• _How to complete this task_
Nothing but the lines from the one containing "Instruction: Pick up" through the last line of the data below should be returned, each copied exactly.

• _Source data_
= Beginning of Section =

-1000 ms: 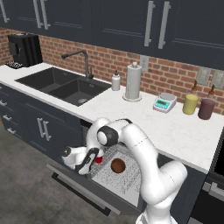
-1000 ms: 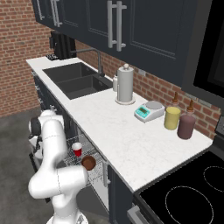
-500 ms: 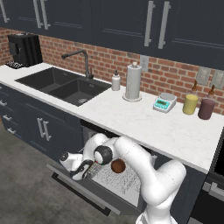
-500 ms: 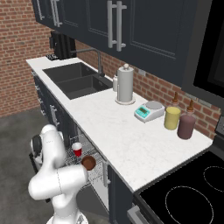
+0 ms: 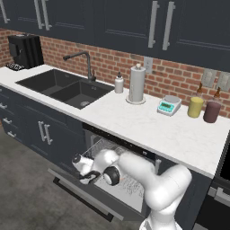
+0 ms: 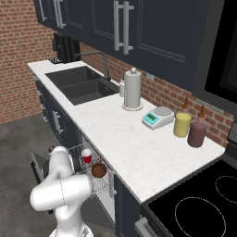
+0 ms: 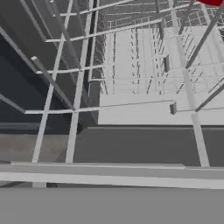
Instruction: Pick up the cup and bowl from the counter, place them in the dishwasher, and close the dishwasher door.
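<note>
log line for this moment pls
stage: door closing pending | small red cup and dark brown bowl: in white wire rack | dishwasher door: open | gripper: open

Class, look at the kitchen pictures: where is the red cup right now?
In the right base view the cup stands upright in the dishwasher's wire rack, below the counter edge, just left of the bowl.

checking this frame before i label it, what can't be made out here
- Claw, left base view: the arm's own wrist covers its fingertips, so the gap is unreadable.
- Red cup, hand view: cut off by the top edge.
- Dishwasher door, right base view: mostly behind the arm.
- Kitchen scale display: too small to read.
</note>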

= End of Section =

• _Written answer_
Instruction: Pick up the cup and bowl from the counter, place them in the dishwasher, and close the dishwasher door.
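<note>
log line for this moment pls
stage: door closing pending | small red cup and dark brown bowl: in white wire rack | dishwasher door: open | gripper: open

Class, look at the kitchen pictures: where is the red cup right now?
In the right base view the cup stands upright in the dishwasher's wire rack, below the counter edge, just left of the bowl.

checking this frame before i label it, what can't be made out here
- Claw, left base view: the arm's own wrist covers its fingertips, so the gap is unreadable.
- Red cup, hand view: cut off by the top edge.
- Dishwasher door, right base view: mostly behind the arm.
- Kitchen scale display: too small to read.
</note>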

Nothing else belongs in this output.